Lasciata la clinica, io e il mio bambino abbiamo iniziato a conoscerci. Come suggerito, gli offrivo il seno ogni tre ore. Nell’intervallo tra queste, dopo circa un’ora e mezza dall’ultima poppata, lui cominciava a essere nervoso e a strillare. Io, ancora stanca e con i punti dell’episiotomia, mostravo già i primi segni di cedimento, chiedendomi se non fosse il caso di proporgli del latte in formula.
Solo dopo un episodio di mastite con febbre a 40°, avvenuto nelle prime fasi di avvio, all’incirca dopo una settimana dall’uscita dalla clinica, ho iniziato a informarmi sull’allattamento al seno e lì mi si è aperto un mondo. Questo, però, soltanto dopo avere ceduto alla tentazione di offrirgli dei biberon di latte in formula, sia perché credevo che il mio non gli bastasse, sia perché mi avevano suggerito di farlo, per riposarmi tra una poppata e l’altra.
Per fortuna sono riuscita ad ascoltare il mio istinto materno e la pratica non è durata a lungo. Ho capito che stavo sbagliando qualcosa in termini di attaccamento al seno (continuavo ad avere ingorghi) e nella somministrazione dell’aggiunta di latte artificiale. Così, mi sono rivolta a un’associazione che, nella mia città, si occupa di aiutare e guidare future mamme e neomadri.

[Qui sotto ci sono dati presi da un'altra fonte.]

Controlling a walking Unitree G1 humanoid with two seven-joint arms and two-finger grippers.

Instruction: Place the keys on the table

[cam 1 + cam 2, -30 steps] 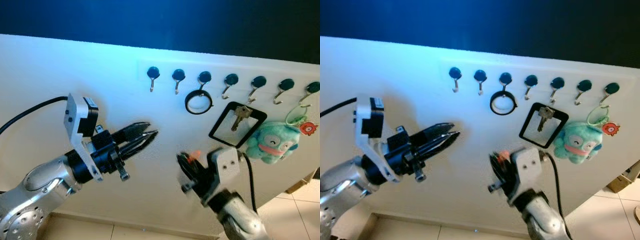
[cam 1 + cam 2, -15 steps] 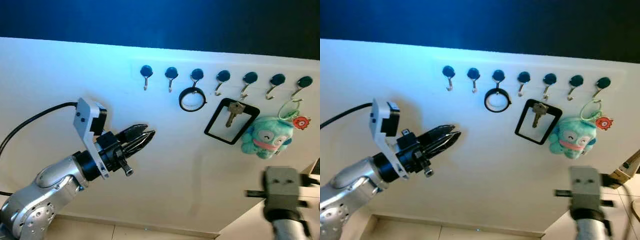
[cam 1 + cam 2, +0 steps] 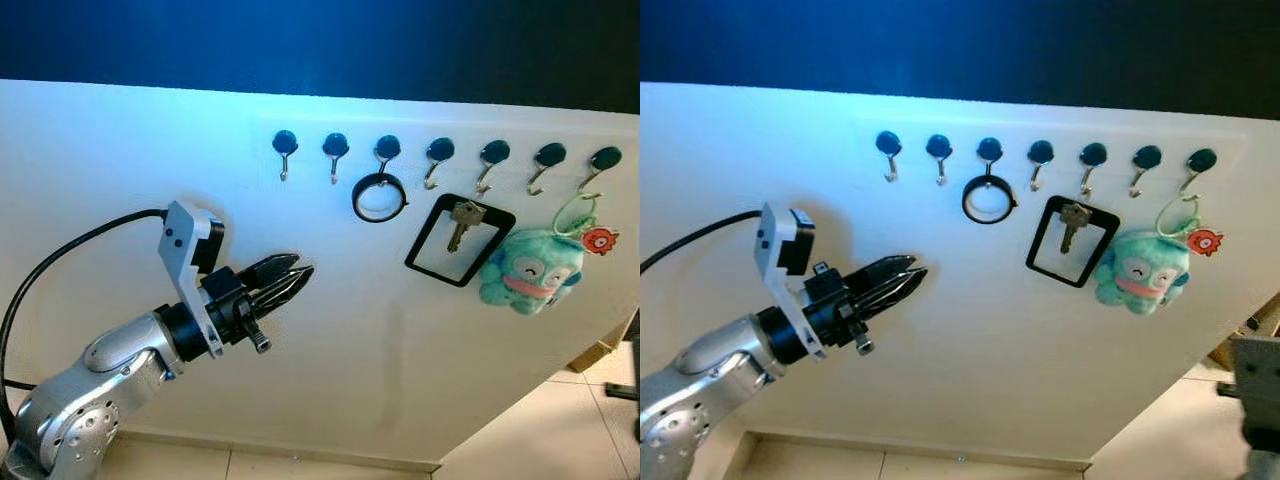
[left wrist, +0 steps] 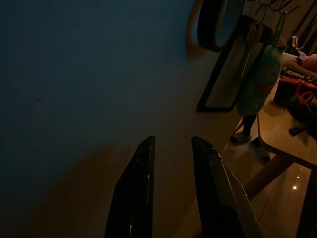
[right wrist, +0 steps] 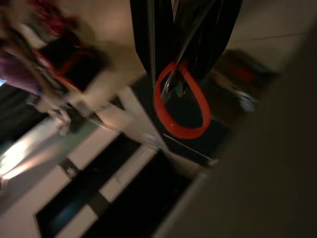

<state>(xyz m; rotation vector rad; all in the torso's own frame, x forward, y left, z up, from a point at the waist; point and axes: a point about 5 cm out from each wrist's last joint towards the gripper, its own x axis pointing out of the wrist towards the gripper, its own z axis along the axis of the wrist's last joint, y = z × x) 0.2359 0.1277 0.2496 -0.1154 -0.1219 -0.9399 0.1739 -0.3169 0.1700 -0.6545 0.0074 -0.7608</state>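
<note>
Left eye view, L to R: left gripper point(image 3: 295, 275) on silver arm raised in front of white wall panel point(image 3: 120, 150), long black fingers tapering together at tips; left wrist view shows a narrow slit between them, nothing held. Up and to the R of those fingertips: row of dark round-capped metal hooks point(image 3: 285, 142). First two bare. Third carries black ring w/ clear centre point(image 3: 378, 196). Further R, black rectangular frame tag point(image 3: 459, 240) w/ silver key point(image 3: 461, 218) hanging inside it; then teal plush monster keychain point(image 3: 530, 272) on pale green loop, w/ small orange-red charm point(image 3: 598, 240) beside it at far R.

Right gripper point(image 5: 173, 59): right wrist view, blurred. Black fingers closed on metal key bits point(image 5: 174, 84) strung on an orange-red loop point(image 5: 181, 101) dangling below the tips. So the task keys look to be in the R grip, clear of the wall. Beyond the fingers, a pale blurred slab w/ legs, poss. a table; can't confirm.

Judgement: carry phase, placing not yet done.

Risks:
- Loop hangs free; swing in transit could snag on an edge.
- Grip seems to be on thin metal, so a jolt may let keys slip → drop on floor.
- Blur means target poorly located; early release misses the table.
- L arm held out near wall could clip hooks if body turns.
</note>
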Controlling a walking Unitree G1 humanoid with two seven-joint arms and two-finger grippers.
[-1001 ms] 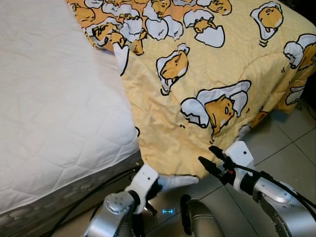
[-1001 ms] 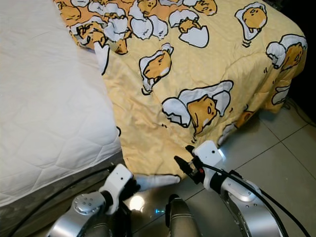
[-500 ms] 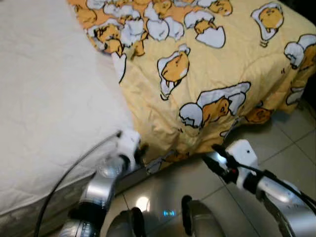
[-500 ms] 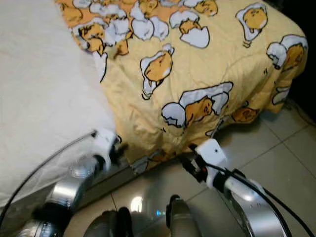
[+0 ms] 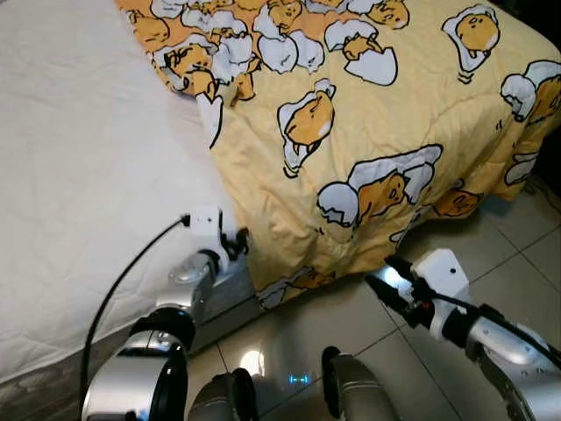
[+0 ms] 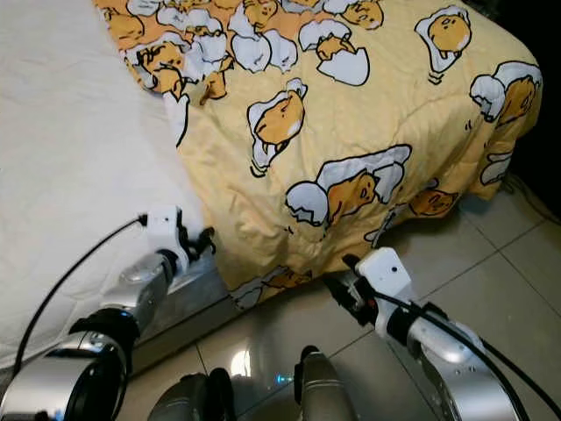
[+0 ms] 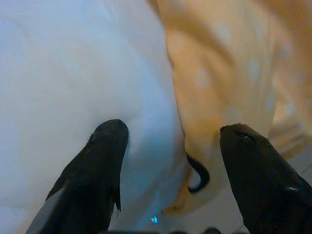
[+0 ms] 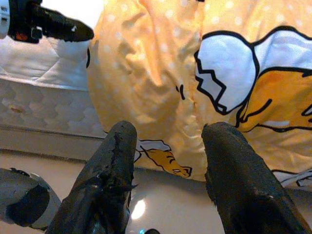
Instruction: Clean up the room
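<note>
A yellow blanket printed with egg cartoon figures covers the right part of the bed and hangs over its side toward the floor. The white mattress lies bare on the left. My left gripper is at the mattress side, right at the blanket's edge; in the left wrist view it is open, with mattress and blanket edge ahead between the fingers. My right gripper hovers low over the floor just below the blanket's hanging hem. It is open and holds nothing.
Glossy floor tiles run along the bed's side and to the right. My own legs stand close to the bed. A black cable loops from the left wrist over the mattress edge.
My left arm rose from the floor under the blanket's hem up to the mattress side. The blanket's hanging corner now sits higher, off the floor. The right gripper dropped slightly.
</note>
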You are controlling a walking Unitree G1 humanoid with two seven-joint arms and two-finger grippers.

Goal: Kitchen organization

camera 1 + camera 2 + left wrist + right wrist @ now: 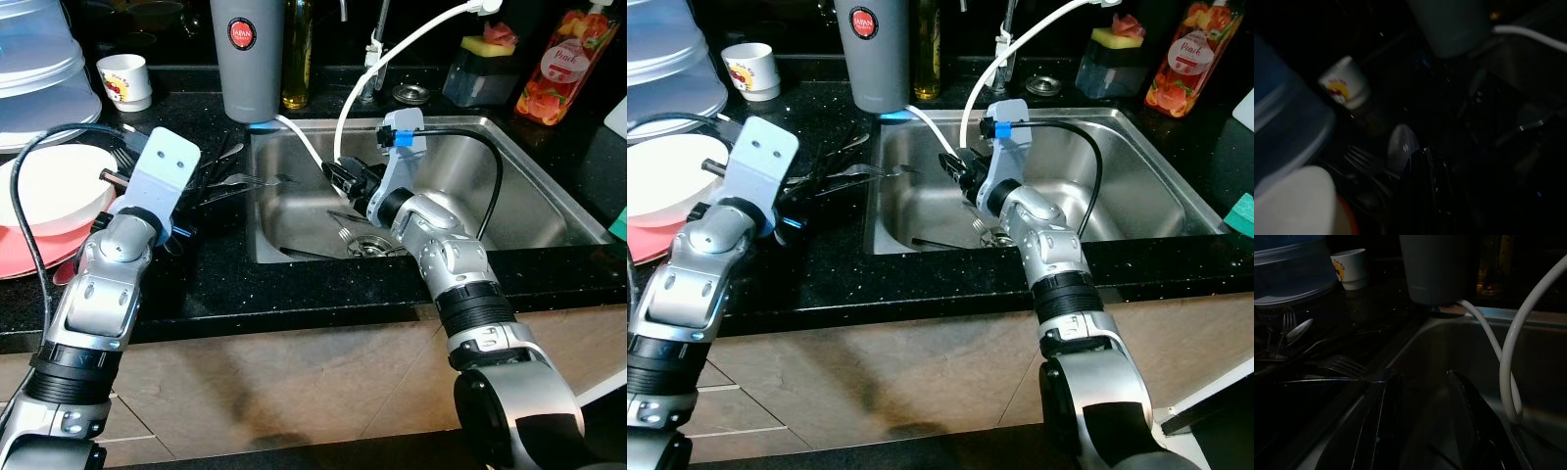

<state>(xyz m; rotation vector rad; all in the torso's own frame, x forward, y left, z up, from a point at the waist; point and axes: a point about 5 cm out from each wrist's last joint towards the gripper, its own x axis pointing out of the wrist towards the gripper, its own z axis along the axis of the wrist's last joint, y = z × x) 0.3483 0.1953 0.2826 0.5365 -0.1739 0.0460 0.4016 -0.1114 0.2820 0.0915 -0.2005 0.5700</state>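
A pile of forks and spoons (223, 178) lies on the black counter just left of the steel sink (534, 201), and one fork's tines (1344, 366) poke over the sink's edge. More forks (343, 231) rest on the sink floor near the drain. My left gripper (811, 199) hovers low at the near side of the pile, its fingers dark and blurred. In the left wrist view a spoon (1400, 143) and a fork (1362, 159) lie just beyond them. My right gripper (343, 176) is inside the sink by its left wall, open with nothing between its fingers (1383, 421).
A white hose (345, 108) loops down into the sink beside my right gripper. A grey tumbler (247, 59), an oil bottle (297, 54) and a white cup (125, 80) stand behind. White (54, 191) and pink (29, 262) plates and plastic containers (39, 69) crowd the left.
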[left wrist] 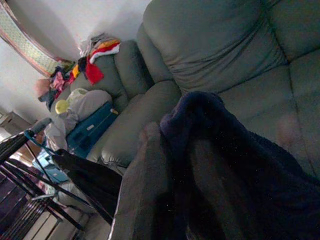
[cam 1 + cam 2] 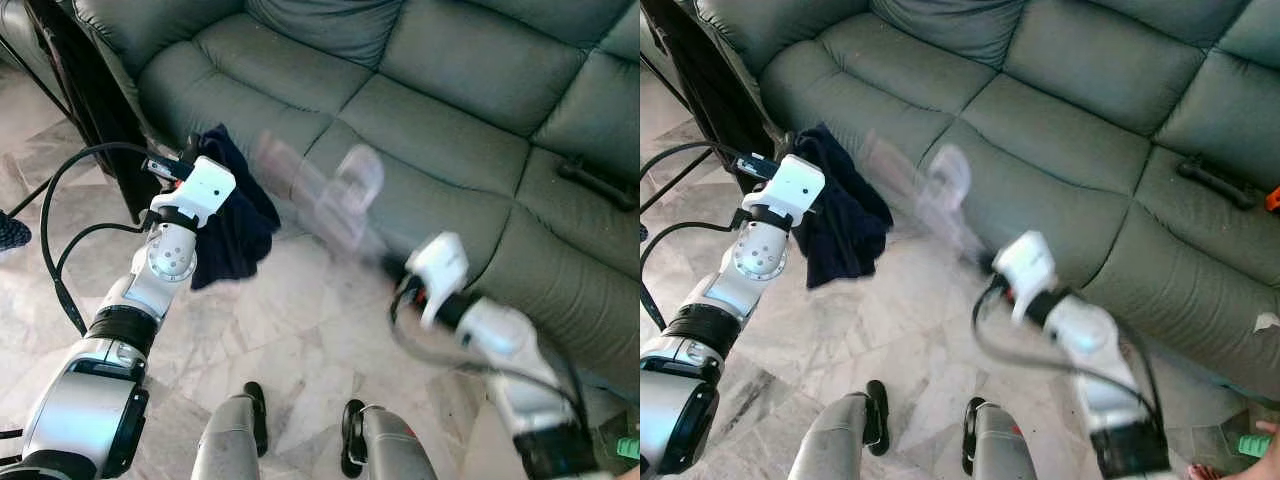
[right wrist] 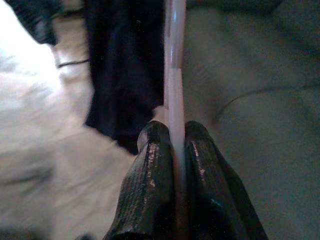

Una dolcissima mamma alla pari mi ha aiutata a risolvere il problema dei numerosi ingorghi al seno e mi ha sostenuta psicologicamente per i primi mesi. È anche grazie a lei se ho potuto allattare ancora a lungo il mio bambino e se ho scoperto i numerosi benefici di un allattamento a richiesta.
Attorno a me, infatti, nessuno mi sapeva assistere: avevano tutte allattato artificialmente i loro bambini. Solo quella mamma alla pari mi aveva saputo aiutare dicendomi: “Attaccatelo al seno, lascia stare quello che ti ha detto l’ostetrica”. Presi così il mio piccolo e cominciai a offrirgli il seno ogni volta che lo vedevo nervoso, pronto a piangere. Ebbene, da quando ho consapevolmente avviato un tipo di allattamento a richiesta, mio figlio non ha più pianto. Ha deciso lui quando e quanto nutrirsi o consolarsi. E ha trovato sempre conforto nella sua amata “tatti” (è così che chiama il seno) senza che io glielo negassi.